» **Your task**:
Transcribe the entries below exactly, starting with the line that has "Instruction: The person" and stopping after the line that has "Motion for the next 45"; no pictures belong in the copy.
(Beginning of Supplied records)
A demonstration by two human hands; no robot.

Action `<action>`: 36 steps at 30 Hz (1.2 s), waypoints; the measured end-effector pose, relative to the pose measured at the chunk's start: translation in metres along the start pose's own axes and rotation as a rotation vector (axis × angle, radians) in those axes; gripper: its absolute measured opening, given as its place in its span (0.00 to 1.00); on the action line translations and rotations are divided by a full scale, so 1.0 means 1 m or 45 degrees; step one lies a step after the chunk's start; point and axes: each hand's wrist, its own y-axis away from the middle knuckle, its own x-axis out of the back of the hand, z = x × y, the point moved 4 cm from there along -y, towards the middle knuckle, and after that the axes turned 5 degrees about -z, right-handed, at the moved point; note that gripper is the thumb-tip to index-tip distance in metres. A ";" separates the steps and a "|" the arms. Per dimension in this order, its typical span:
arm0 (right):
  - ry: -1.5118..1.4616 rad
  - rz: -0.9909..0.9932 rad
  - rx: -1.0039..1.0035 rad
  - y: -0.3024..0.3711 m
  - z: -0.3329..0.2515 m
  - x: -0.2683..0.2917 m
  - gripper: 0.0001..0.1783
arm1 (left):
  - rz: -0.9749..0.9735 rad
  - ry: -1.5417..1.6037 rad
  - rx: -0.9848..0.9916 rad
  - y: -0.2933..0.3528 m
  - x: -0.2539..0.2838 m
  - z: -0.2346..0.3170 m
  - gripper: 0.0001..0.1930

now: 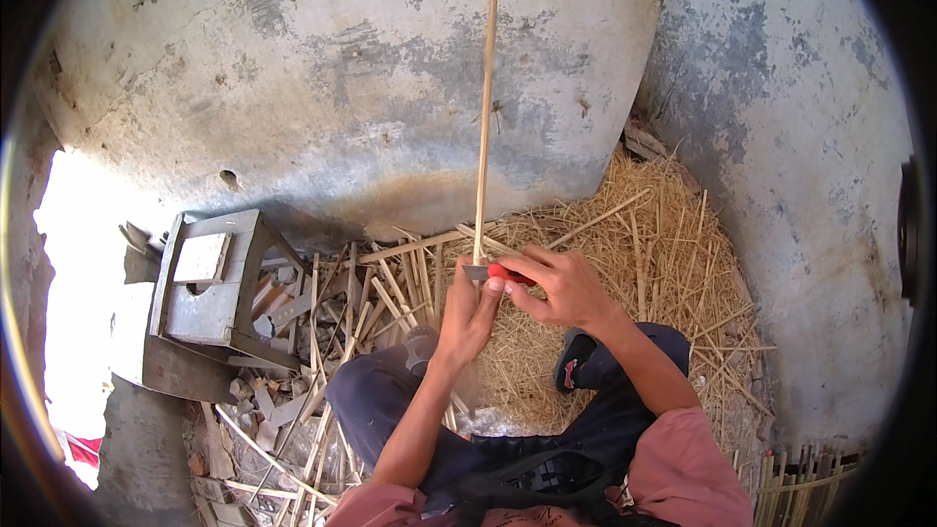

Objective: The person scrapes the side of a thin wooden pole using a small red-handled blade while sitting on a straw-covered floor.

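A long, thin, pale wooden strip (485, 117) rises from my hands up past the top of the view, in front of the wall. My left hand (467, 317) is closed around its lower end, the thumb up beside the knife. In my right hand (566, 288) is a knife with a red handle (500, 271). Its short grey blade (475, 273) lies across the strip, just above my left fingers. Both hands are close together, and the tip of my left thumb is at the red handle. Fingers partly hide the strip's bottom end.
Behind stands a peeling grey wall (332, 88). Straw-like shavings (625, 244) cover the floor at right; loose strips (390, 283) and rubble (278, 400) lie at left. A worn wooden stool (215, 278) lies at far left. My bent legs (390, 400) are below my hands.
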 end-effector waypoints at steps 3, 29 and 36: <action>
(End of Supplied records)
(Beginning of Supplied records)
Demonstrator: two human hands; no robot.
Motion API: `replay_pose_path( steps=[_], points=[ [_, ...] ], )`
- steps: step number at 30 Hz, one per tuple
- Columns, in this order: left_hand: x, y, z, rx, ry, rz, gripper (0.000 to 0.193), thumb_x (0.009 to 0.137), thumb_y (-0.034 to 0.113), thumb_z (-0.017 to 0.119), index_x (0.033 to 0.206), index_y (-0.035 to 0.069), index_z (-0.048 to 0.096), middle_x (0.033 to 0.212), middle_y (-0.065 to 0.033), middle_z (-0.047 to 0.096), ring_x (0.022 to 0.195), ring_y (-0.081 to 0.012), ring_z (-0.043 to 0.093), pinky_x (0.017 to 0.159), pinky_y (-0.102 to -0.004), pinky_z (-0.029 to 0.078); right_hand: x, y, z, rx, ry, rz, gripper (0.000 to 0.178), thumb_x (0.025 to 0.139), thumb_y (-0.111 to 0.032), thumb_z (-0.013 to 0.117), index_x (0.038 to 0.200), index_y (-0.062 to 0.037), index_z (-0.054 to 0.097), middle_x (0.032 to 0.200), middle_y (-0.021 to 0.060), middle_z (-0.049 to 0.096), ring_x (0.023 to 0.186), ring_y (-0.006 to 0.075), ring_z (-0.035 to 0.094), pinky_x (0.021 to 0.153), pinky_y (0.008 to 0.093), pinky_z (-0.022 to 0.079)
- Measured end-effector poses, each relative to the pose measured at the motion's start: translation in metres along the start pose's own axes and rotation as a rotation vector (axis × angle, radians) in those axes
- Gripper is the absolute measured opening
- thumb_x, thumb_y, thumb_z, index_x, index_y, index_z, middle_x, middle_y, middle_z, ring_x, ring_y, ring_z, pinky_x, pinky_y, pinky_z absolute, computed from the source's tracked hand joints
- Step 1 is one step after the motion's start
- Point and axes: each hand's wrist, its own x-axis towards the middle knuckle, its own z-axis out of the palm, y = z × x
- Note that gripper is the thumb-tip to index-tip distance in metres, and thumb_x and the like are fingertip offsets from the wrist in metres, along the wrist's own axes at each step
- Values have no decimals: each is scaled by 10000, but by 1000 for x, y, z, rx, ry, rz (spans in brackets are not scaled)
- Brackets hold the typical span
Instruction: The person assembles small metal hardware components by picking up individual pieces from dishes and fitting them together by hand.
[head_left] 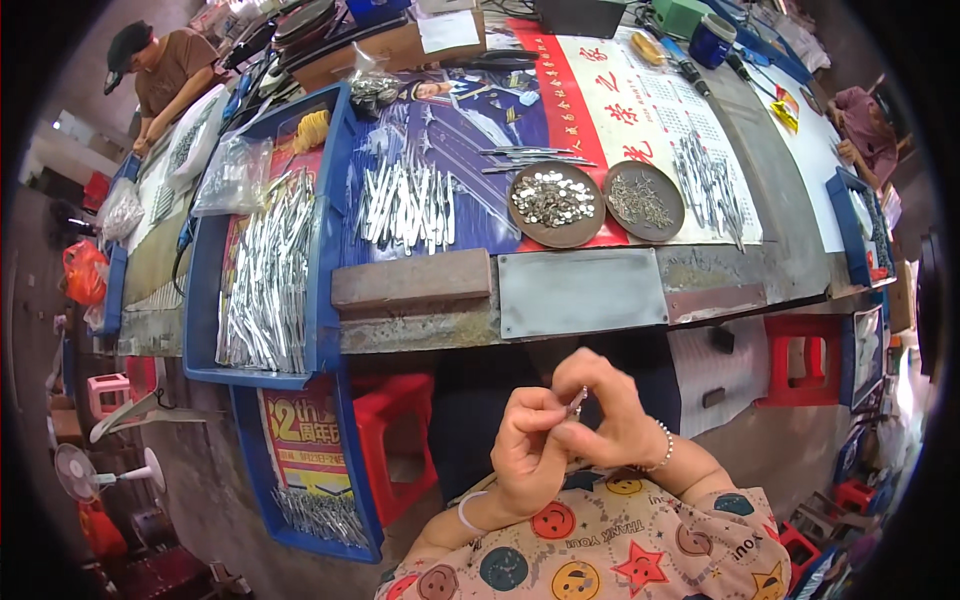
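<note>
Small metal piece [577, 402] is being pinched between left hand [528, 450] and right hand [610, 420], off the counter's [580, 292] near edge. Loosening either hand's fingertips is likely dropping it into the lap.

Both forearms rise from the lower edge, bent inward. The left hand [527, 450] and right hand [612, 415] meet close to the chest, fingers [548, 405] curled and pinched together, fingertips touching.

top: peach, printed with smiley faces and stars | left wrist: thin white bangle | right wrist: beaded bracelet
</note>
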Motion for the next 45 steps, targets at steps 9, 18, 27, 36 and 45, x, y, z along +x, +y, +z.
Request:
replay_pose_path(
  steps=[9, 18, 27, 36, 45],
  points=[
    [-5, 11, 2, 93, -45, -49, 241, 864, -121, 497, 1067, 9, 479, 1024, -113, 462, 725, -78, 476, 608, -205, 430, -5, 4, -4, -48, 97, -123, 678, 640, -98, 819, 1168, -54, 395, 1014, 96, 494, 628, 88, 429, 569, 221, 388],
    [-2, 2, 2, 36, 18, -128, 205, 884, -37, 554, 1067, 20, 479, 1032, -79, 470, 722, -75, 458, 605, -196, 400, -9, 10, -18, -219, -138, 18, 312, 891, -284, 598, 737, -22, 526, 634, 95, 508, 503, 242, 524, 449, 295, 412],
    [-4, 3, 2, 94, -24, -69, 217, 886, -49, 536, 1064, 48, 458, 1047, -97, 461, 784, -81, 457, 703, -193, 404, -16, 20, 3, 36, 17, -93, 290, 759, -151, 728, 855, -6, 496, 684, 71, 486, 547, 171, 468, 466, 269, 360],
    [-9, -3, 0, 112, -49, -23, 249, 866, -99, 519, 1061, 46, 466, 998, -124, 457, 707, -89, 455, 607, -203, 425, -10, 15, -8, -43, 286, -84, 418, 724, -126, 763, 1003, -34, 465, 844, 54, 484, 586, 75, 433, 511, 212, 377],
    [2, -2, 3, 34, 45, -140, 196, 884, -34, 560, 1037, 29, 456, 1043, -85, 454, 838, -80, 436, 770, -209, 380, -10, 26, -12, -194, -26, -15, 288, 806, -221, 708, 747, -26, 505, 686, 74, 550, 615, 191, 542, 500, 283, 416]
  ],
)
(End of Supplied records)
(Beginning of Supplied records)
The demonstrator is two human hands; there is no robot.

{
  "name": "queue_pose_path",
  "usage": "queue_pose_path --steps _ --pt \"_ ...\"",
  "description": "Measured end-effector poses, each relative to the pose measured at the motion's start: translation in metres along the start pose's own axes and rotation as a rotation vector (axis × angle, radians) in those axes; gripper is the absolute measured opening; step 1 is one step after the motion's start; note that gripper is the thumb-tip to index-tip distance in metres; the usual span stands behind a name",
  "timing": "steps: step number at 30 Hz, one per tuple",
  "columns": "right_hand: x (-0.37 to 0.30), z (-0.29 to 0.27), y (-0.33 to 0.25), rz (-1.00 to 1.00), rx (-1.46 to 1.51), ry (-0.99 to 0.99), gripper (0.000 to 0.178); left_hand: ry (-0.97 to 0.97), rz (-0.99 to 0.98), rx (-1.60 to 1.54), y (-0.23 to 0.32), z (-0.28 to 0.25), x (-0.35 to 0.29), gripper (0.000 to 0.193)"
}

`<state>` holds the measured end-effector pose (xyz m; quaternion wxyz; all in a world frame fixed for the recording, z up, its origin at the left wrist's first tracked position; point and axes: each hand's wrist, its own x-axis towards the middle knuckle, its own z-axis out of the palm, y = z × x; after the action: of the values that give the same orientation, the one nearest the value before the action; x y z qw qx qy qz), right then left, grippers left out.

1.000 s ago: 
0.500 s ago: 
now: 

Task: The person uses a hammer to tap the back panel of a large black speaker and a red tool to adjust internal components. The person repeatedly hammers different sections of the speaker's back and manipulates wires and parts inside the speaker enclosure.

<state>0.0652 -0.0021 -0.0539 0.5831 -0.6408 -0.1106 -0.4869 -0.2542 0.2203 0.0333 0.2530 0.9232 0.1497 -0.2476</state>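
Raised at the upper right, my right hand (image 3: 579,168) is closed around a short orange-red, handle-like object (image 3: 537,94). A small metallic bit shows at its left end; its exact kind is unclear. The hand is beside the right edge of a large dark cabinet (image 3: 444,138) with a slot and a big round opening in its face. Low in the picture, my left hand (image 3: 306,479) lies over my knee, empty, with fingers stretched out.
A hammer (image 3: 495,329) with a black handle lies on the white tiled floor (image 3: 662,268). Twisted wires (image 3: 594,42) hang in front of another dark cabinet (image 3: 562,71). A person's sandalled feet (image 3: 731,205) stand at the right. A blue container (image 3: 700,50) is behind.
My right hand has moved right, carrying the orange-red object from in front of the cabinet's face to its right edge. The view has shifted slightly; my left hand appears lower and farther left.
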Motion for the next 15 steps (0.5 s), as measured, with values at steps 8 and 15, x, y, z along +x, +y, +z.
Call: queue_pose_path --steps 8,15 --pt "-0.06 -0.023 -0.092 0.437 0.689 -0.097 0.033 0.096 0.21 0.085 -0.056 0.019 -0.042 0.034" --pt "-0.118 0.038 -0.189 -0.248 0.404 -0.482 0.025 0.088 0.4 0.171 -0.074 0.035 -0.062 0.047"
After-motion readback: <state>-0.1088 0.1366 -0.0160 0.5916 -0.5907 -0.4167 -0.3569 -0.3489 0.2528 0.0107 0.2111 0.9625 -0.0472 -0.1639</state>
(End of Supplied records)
» **Result of the task**:
Instruction: The person assembles small metal hardware components by picking up individual pieces from dishes and fitting them together by hand.
[head_left] 
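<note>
Small metal piece [577, 402] is being pinched between left hand [528, 450] and right hand [610, 420], off the counter's [580, 292] near edge. Loosening either hand's fingertips is likely dropping it into the lap.

Both forearms rise from the lower edge, bent inward. The left hand [527, 450] and right hand [612, 415] meet close to the chest, fingers [548, 405] curled and pinched together, fingertips touching.

top: peach, printed with smiley faces and stars | left wrist: thin white bangle | right wrist: beaded bracelet
</note>
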Motion for the next 45 steps, targets at steps 9, 18, 27, 36 and 45, x, y, z along +x, +y, +z.

This answer is complete.